* [Brief] Reproduce the complete set of records exactly. No picture is to appear in the copy.

- - - - -

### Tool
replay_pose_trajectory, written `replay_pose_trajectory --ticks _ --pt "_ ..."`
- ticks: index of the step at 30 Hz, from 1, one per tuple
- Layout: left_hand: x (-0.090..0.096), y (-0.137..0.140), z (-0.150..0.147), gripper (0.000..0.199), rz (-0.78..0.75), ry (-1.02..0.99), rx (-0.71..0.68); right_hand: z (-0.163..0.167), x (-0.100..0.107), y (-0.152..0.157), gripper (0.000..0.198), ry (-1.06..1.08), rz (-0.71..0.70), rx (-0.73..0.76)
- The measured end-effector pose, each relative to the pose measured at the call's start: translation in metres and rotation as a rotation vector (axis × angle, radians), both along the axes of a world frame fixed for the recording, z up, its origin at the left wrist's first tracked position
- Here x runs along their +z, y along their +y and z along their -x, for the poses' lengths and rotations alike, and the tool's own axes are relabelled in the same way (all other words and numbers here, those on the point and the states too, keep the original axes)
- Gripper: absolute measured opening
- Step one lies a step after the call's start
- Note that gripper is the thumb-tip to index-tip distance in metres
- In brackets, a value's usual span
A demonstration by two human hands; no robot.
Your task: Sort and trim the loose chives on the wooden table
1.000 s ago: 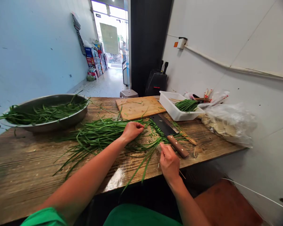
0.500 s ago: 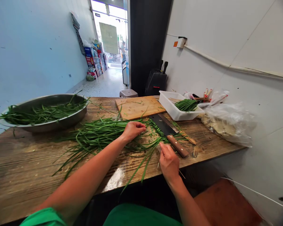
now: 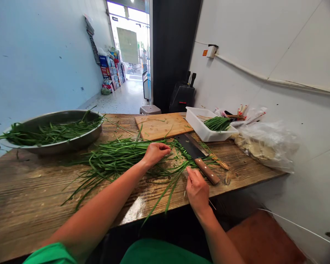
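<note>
My left hand (image 3: 157, 153) is closed in a pinch over the right end of a heap of long garlic chives (image 3: 115, 156); what its fingertips hold, if anything, is too small to make out. Near the table's front edge my right hand (image 3: 197, 185) is also closed, thumb against fingers. A thin bamboo skewer (image 3: 212, 204) sticks out behind its heel, in line with the fingertips. Loose chive ends lie just left of these fingertips. A cleaver (image 3: 206, 171) with a wooden handle rests right of both hands, by cut chive pieces (image 3: 183, 148).
At left stands a metal basin (image 3: 95, 130) of chives. A cutting board (image 3: 162, 126) lies at the back, beside a white plastic tub (image 3: 194, 119) holding a chive bundle (image 3: 217, 123). Bamboo skewers (image 3: 220, 160) lie past the cleaver. A plastic bag (image 3: 266, 141) sits at the right.
</note>
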State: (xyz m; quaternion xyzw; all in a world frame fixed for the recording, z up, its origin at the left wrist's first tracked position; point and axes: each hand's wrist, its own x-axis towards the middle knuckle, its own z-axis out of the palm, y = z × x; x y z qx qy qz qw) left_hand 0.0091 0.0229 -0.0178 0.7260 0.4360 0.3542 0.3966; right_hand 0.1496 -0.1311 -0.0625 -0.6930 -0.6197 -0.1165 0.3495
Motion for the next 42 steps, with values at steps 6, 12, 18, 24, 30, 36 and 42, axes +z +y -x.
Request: replay_pose_trajectory --ticks 6,12,18,24,30,36,42 --pt "0.0 0.0 0.0 0.029 -0.012 0.004 0.0 0.0 -0.001 0.0 0.034 0.009 0.018 0.01" --pt "0.0 0.0 0.0 0.029 -0.038 0.011 0.003 -0.001 -0.002 0.001 0.034 0.01 0.022 0.013" --pt "-0.001 0.0 0.0 0.028 -0.043 0.027 0.011 -0.001 -0.001 0.001 0.034 0.009 0.017 0.017" --pt "-0.003 0.003 0.001 0.023 -0.13 0.069 -0.006 0.0 0.001 0.0 0.034 0.01 0.034 0.013" --pt "0.008 -0.018 -0.006 0.021 -0.125 0.122 -0.089 -0.001 -0.001 0.001 0.034 0.019 0.028 0.018" --pt "0.028 -0.023 -0.004 0.022 -0.165 0.281 -0.354 -0.002 -0.003 0.001 0.034 0.058 0.027 0.021" --pt "0.018 -0.003 0.011 0.02 -0.381 0.591 -0.054 -0.003 -0.005 0.002 0.034 0.052 0.007 0.015"
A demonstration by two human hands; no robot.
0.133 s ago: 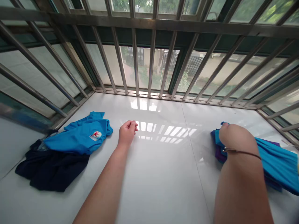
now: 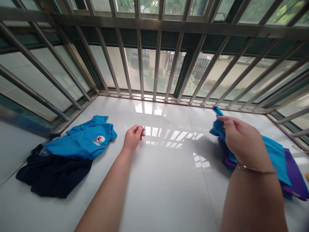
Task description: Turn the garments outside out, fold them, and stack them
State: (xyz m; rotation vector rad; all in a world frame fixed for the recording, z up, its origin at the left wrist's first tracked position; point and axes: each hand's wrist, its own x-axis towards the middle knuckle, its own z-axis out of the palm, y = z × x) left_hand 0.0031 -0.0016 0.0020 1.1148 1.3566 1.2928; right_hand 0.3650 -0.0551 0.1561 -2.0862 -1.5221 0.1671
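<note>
Blue garment [image 2: 270, 151], bright and lightweight, is pinched at one corner by the right hand [image 2: 241, 138], which lifts that corner off a white glossy ledge [image 2: 164, 180]. Beneath and just beyond that hand lies purple cloth [image 2: 294, 174], touching the blue one. The left hand [image 2: 132, 137] rests empty on the ledge, fingers loosely curled, well apart from the right. Just beside the left hand, on its outer side, lies a blue shirt [image 2: 84, 140] over dark navy clothing [image 2: 50, 175]. Judging by the grip, the step is picking up the garment; drawing it clear would call for separating it from the purple cloth. The shirt bears a small red-and-white emblem [image 2: 98, 140]; no writing is readable. Metal window bars [image 2: 156, 64] stand beyond both hands.
</note>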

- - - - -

* [Reply to the exercise]
### Tool
replay_pose_trajectory, written `replay_pose_trajectory --ticks _ --pt "_ ..."`
- ticks: index of the step at 30 Hz, from 1, one per tuple
- Layout: left_hand: x (-0.090..0.096), y (-0.137..0.140), z (-0.150..0.147), gripper (0.000..0.199), rz (-0.78..0.75), ry (-1.02..0.99), rx (-0.71..0.68); right_hand: z (-0.163..0.167), x (-0.100..0.107), y (-0.152..0.157), gripper (0.000..0.198), ry (-1.06..1.08), rz (-0.71..0.70), rx (-0.73..0.76)
- The measured end-effector pose, each relative to the pose measured at the call's start: translation in metres and rotation as a rotation vector (axis × angle, radians), both along the axes of a world frame fixed for the recording, z up, its origin at the left wrist's first tracked position
- Here x runs along their +z, y along their +y and z along their -x, for the poses' lengths and rotations alike, and the tool's own axes are relabelled in the same way (all other words and numbers here, those on the point and the states too, keep the original axes)
- Gripper: absolute measured opening
- Step one lies a step after the call's start
- Note that gripper is the thumb-tip to index-tip distance in metres
- In brackets, a value's usual span
A demonstration by two human hands; no robot.
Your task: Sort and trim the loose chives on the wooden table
1.000 s ago: 
0.500 s ago: 
now: 
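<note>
My left hand (image 3: 157, 153) is closed in a pinch over the right end of a heap of long garlic chives (image 3: 115, 156); what its fingertips hold, if anything, is too small to make out. Near the table's front edge my right hand (image 3: 197, 185) is also closed, thumb against fingers. A thin bamboo skewer (image 3: 212, 204) sticks out behind its heel, in line with the fingertips. Loose chive ends lie just left of these fingertips. A cleaver (image 3: 206, 171) with a wooden handle rests right of both hands, by cut chive pieces (image 3: 183, 148).
At left stands a metal basin (image 3: 95, 130) of chives. A cutting board (image 3: 162, 126) lies at the back, beside a white plastic tub (image 3: 194, 119) holding a chive bundle (image 3: 217, 123). Bamboo skewers (image 3: 220, 160) lie past the cleaver. A plastic bag (image 3: 266, 141) sits at the right.
</note>
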State: (xyz m; quaternion xyzw; all in a world frame fixed for the recording, z up, its origin at the left wrist's first tracked position; point and axes: each hand's wrist, its own x-axis towards the middle knuckle, its own z-axis out of the palm, y = z × x; x y z qx qy qz qw) left_hand 0.0091 0.0229 -0.0178 0.7260 0.4360 0.3542 0.3966; right_hand 0.1496 -0.1311 -0.0625 -0.6930 -0.6197 -0.1165 0.3495
Motion for the next 42 steps, with values at steps 6, 12, 18, 24, 30, 36 and 42, axes +z +y -x.
Request: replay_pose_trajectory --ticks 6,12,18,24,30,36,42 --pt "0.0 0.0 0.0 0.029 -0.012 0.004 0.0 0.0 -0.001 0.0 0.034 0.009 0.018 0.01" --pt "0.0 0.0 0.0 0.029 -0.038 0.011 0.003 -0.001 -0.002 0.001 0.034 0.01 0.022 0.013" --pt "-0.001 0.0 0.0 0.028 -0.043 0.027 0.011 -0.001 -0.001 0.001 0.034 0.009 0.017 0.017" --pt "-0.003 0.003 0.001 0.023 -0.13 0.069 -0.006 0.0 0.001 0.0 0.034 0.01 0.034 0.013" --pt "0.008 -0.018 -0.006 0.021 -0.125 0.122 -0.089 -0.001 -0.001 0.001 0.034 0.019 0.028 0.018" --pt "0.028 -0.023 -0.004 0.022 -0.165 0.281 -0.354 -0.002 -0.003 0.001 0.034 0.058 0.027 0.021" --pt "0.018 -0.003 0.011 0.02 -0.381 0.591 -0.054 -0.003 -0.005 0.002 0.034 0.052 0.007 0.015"
A demonstration by two human hands; no robot.
0.133 s ago: 
now: 
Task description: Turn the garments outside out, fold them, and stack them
State: (xyz m; rotation vector rad; all in a world frame fixed for the recording, z up, its origin at the left wrist's first tracked position; point and axes: each hand's wrist, its own x-axis towards the middle knuckle, its own z-axis out of the palm, y = z × x) left_hand 0.0031 -0.0016 0.0020 1.1148 1.3566 1.2928; right_hand 0.3650 -0.0551 0.1561 -2.0862 -1.5221 0.1671
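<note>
Blue garment [image 2: 270, 151], bright and lightweight, is pinched at one corner by the right hand [image 2: 241, 138], which lifts that corner off a white glossy ledge [image 2: 164, 180]. Beneath and just beyond that hand lies purple cloth [image 2: 294, 174], touching the blue one. The left hand [image 2: 132, 137] rests empty on the ledge, fingers loosely curled, well apart from the right. Just beside the left hand, on its outer side, lies a blue shirt [image 2: 84, 140] over dark navy clothing [image 2: 50, 175]. Judging by the grip, the step is picking up the garment; drawing it clear would call for separating it from the purple cloth. The shirt bears a small red-and-white emblem [image 2: 98, 140]; no writing is readable. Metal window bars [image 2: 156, 64] stand beyond both hands.
</note>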

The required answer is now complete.